Away from Wall Street, among the working poor in America's suburbs, small towns and larger metropolitan areas, the trumpets of a thriving economy do not sound. What we too often hear in the back streets and even on some main streets is the drumbeat of the desperate, or the plaintive strings of hope postponed.
Eventually, the jobs will come. Knowing the resilience of America, sooner than the naysayers expect or the obstructionists would like. We are a nation of workers. Let there be work and we will do the work.
Until the jobs come, though, and even with some of the jobs -- minimum wage, and even above, that do not pay enough to cover the necessities -- people are still hungry. Many people have been hungry for a long time.
Unsurprisingly, the recession ushered in with it an increase of people (70% since 2007) being served by the U.S. Supplemental Nutrition Assistance Program, or food stamps. A recent report from the U.S. Census Bureau tells us that a record 46.2 million Americans were living in poverty in 2011. That's more than 1 in every 7 Americans.
On November 1, families throughout the country felt the sting of at least $5 billion in cuts to the food stamp program, cuts that arrived with the expiration of the boost it received in the 2009 stimulus package. To make matters even worse, proposals in Congress would make additional cuts to the food stamp program, perhaps as much as $40 billion.
Where in God's heaven is the safety net?
The Dow's record notwithstanding, clearly millions of Americans, many of them children, continue to struggle and go hungry. As we celebrate Thanksgiving 2013, things also look bleaker for the 49 million Americans who experience hunger.
Typically, I pause at this time of the year to praise the work being done by the people and organizations on the front lines in the fight against hunger. I also encourage all of us, especially young people, to stand up and volunteer or chip in now and through the rest of the year.
I am doing so again this year. Yes, please donate your extra canned goods, baked goods, money, time or whatever you can spare.
But this year I want to add something. A perspective. A call to action. An act of faith.
Let me begin with a perspective. There's a haunting poem by Emily Dickinson titled, "I had been hungry all the years." I won't quote it in full -- I can't do it justice here. But the second stanza so captures the feeling of hunger, and the emotional emptiness that follows, that I must share it with you:
T'was this on tables I had seen
When turning, hungry, lone,
I looked in windows, for the wealth
I could not hope to own.
What must it be like to be outside looking in, not at a table of steak and wine, but at a bench of bread and water, and not have the pennies to enter there?

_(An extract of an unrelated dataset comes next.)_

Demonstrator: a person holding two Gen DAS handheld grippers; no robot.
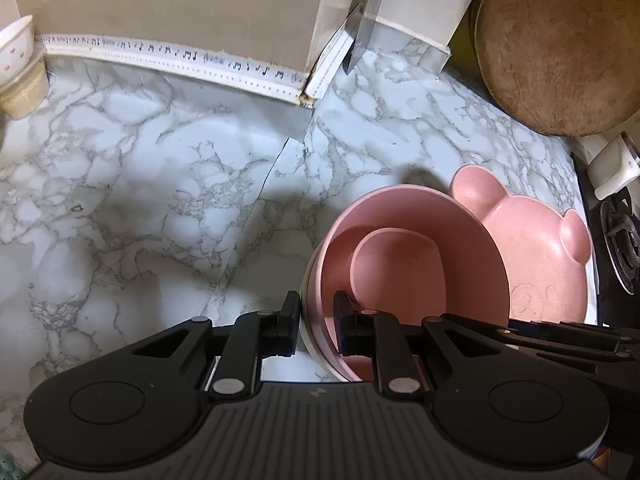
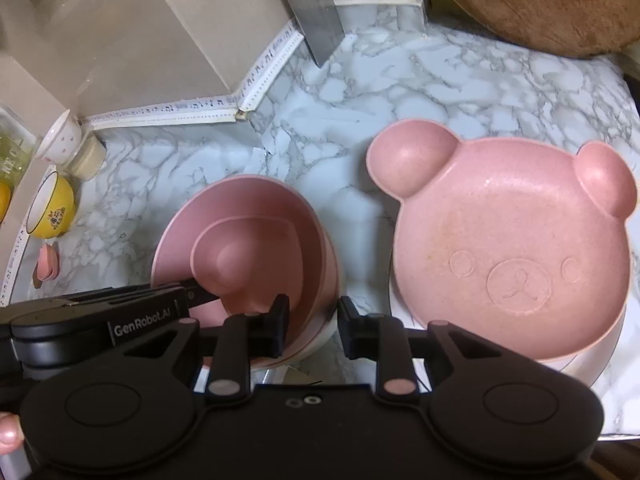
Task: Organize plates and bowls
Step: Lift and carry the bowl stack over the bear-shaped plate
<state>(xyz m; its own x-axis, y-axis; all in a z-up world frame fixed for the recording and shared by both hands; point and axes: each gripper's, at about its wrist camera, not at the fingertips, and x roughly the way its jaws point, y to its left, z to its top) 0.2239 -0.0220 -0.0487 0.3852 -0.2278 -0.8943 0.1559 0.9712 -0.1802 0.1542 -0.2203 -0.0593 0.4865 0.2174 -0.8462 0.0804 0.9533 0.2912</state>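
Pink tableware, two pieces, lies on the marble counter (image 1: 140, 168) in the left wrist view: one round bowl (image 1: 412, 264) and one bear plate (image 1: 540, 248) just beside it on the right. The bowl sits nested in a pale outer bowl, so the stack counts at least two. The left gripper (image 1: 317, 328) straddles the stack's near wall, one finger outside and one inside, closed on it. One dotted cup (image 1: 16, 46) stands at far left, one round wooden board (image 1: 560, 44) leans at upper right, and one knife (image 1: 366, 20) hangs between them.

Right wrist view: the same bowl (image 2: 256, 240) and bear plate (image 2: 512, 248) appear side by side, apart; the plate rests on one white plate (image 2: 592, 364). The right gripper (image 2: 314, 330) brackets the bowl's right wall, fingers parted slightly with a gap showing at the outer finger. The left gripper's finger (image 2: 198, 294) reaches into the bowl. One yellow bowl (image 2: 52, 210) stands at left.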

So this year I will ask you to add something, by volunteering at your local food bank or helping with a food drive in your community. This year, I also ask that you take the time to deliver a message to your state lawmakers, city councilor or member of Congress on behalf of the millions of people in our country who go hungry. The message is your own, but make sure the elected leaders hear from you that a nation so rich can do better for its poorest citizens.
Hunger has no ideology. It does not respond to party or to rant. Hunger, in short, is not a red state/blue state problem. According to Feeding America, hunger rates are the worst in Mississippi, Arkansas, Texas, Alabama, North Carolina and Georgia. They are followed immediately by North Carolina, Missouri, Nevada, Ohio and California.
Hunger in America is an American problem. The hunger of one should be the concern of all. Especially the hunger of children -- our children.
Speaking of children, we have spent a lot of energy in recent years demanding more of our schools, our teachers and our students. Rightfully so, for if our nation is going to be globally competitive, these are improvements we have to make. But consider for a moment that as many as 16 million of our young people go to school uncertain of where or whether they will have dinner. We are asking them to think, but what can they think about if they have no food? We are asking them to learn, but how can they learn on a constantly empty stomach?
Thursday is Thanksgiving. Thanksgiving was, and is, an act of faith -- in fellowship, in God's providence, in tolerance. But faith is nothing if it is only words, or confined to a sentiment. We must give thanks with more than words. We must give thanks with acts -- acts of goodness and kindness, appropriate to the day.
We must share the harvest.
The opinions expressed in this commentary are solely those of Donna Brazile.